I do not disagree with my colleague Dave Willoughby about many things, but for a few years now we have had very different thoughts about the value of asking our analysts to collect “key entries”. With this in mind and with a deadline for a first blog submission of the season rapidly approaching, I turned to our new football data scientist Sagar Jilka to help me prove Dave wrong once and for all.
In pursuit of this noble end I will use this piece to investigate just how well average key entries per team per game compare with other key performance indicators, such as chances and goals. I will also look into whether key entries have value when used alone, or if they need to be paired with other metrics in order to give any real insight into team performance.
However, let’s just begin with some background on how we have collected key entries to date.
Before November of last year Stratagem’s version of a key entry was an instance where an attacking team achieved possession of the ball in the final third of the pitch. This was tracked only once at the first point of contact with the ball in the final third, with “right”, “centre”, “left” locations and “pass”, “run”, “turnover” methods attached. For all intents and purposes “right” and “left” simply captured the spaces outside of the width of the 18-yard box, while the methods of entry explained how the ball crossed the imaginary “line” of the final third in the first place.
It is important to note here that we would not track the ball crossing back and forth over this imaginary line if a team was in the build-up phase, in order to avoid multiple entries during one period of sustained possession. Our belief was that capturing it this way would further inflate the figures of already strong possession-based teams like Arsenal and Barcelona, which would in turn cause our analysts and models to overrate them.
After a concession to Dave over the value of these final third entries, since November 2015 we now determine a key entry as an instance where the attacking team achieves possession of the ball in the last 18 yards of the pitch.

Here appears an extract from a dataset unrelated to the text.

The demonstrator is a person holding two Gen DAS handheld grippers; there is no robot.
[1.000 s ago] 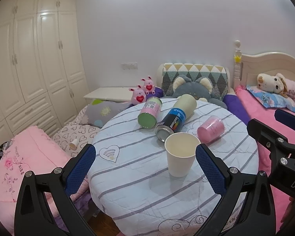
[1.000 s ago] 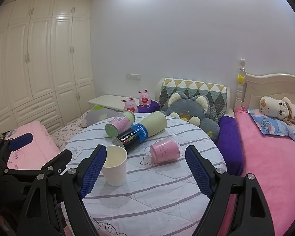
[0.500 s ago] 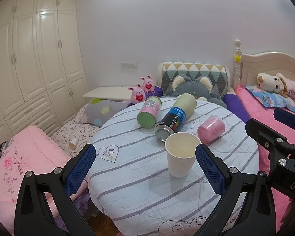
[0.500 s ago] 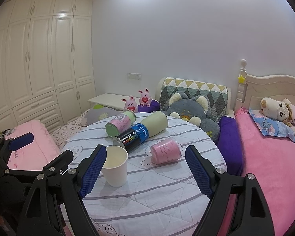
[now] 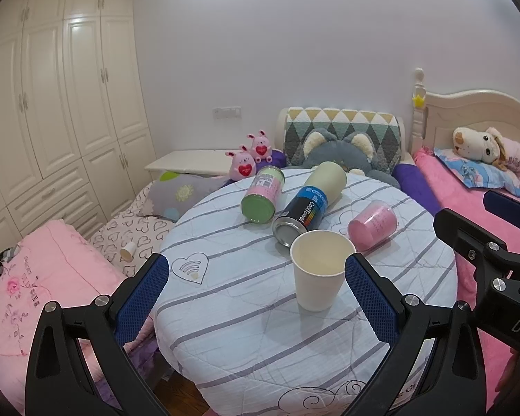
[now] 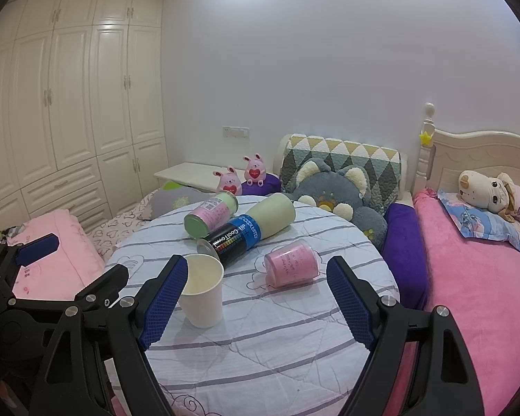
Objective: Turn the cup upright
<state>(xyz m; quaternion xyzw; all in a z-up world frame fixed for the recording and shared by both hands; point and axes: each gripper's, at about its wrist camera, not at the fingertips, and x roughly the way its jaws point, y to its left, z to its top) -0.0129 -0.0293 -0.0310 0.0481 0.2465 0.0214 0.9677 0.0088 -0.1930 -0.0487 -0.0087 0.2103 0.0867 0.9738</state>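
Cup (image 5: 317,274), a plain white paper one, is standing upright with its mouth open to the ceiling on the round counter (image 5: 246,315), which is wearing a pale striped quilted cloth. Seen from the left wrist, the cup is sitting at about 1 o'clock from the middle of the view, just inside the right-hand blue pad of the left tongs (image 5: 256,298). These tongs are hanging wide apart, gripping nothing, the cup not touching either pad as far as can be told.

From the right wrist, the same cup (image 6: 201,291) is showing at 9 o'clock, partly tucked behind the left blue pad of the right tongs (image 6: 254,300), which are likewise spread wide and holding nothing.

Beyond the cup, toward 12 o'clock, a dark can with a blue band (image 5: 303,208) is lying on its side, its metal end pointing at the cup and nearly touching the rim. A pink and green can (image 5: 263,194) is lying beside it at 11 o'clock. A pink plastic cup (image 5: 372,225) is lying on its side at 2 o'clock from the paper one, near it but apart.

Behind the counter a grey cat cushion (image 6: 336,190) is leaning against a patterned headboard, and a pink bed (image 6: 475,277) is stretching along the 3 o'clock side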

The main reason for this move was to reduce the time burden on our data collection analysts, but we also felt that it would reduce a significant amount of “noise” around the metric, as ultimately you do not want to reward a team for just getting the ball into the final third time and time again.
The 18-yard entries function in much the same way as the final third entries did before them, with locations collected in the same way but now labelled as right/box/left and the pass/run/turnover methods retained. However, we were forced to add “shot” as an entry method in order to cover off situations where a player had an attempt from further than 18 yards that was recovered by a teammate on a rebound, or deflected out for a corner or throw-in.
Naturally, the average numbers of key entries collected across the board dropped significantly after this change but we felt that the data set we ended up would still be a lot more useful than the one we had before it. I could begrudgingly see Dave’s point on the old entries, which was that they were not useful enough versus the classic total possession statistic to justify the amount of time spent collecting them (at times you could get a game with over 150 individual entries).
So now that you are fully up to speed on the background, it is time to find out whether the move to 18-yard entries has been as successful as hoped.
To start with a decent benchmark, I investigated data from the 2015/16 English Premier League season to see how the league table would have ended up if the teams had been ranked on goal difference instead of points:
As you would expect, the correlation of goal difference and total points is strong and there are just 15 total positional differences when the whole league is taken into account. Stoke City are responsible for the biggest variance in outcome based on goal difference and points, finishing six places worse off when measured against how many they score and let in.
At the high end of the table things look pretty good, with the winners, top four and top eight all being intact and showing relatively little variance, while at the low end the bottom two stay exactly as they are. In this scenario Bournemouth would have been relegated instead of Newcastle, which would have made me a very happy man indeed.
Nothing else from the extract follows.